_Aim of the task_
Within the entries below, please retype exactly the lines starting with the line that has "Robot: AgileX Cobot" and going on through the line that has "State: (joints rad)", but not the pictures.

● ● ●

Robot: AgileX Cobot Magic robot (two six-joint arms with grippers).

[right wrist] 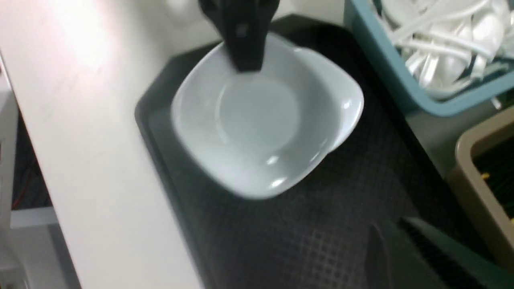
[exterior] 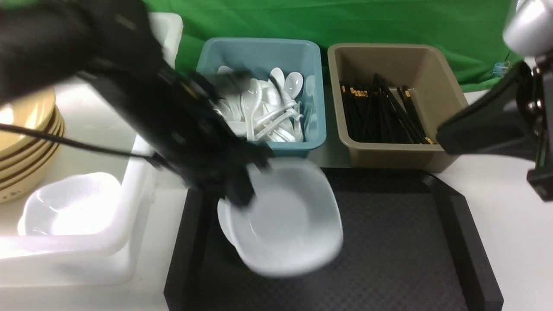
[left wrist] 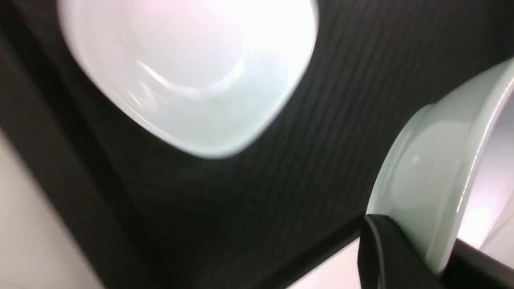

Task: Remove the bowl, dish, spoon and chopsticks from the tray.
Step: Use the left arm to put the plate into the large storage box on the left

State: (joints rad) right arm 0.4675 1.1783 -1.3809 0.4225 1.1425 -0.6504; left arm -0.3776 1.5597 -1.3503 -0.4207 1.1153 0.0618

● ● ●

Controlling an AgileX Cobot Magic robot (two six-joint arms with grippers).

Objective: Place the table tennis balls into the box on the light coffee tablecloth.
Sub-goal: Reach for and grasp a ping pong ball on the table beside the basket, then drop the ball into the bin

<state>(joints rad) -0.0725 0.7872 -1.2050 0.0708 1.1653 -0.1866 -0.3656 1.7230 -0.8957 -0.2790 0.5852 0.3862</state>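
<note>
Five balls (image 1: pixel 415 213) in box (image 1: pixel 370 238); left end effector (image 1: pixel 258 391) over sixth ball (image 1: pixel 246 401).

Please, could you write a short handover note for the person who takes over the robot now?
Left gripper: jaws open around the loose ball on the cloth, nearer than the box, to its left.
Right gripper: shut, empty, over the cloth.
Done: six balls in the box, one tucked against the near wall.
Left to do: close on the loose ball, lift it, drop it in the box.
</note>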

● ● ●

_Written answer_
Robot: AgileX Cobot Magic robot (two six-joint arms with grippers).

[right wrist] 
[exterior] 
[left wrist] 

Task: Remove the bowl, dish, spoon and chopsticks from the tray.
Step: Use the left arm to put the plate into the large storage box on the left

State: (joints rad) right arm 0.4675 1.1783 -1.3809 0.4225 1.1425 -0.6504; left arm -0.3776 1.5597 -1.3503 -0.4207 1.1153 0.0618

The answer has been supplied in full.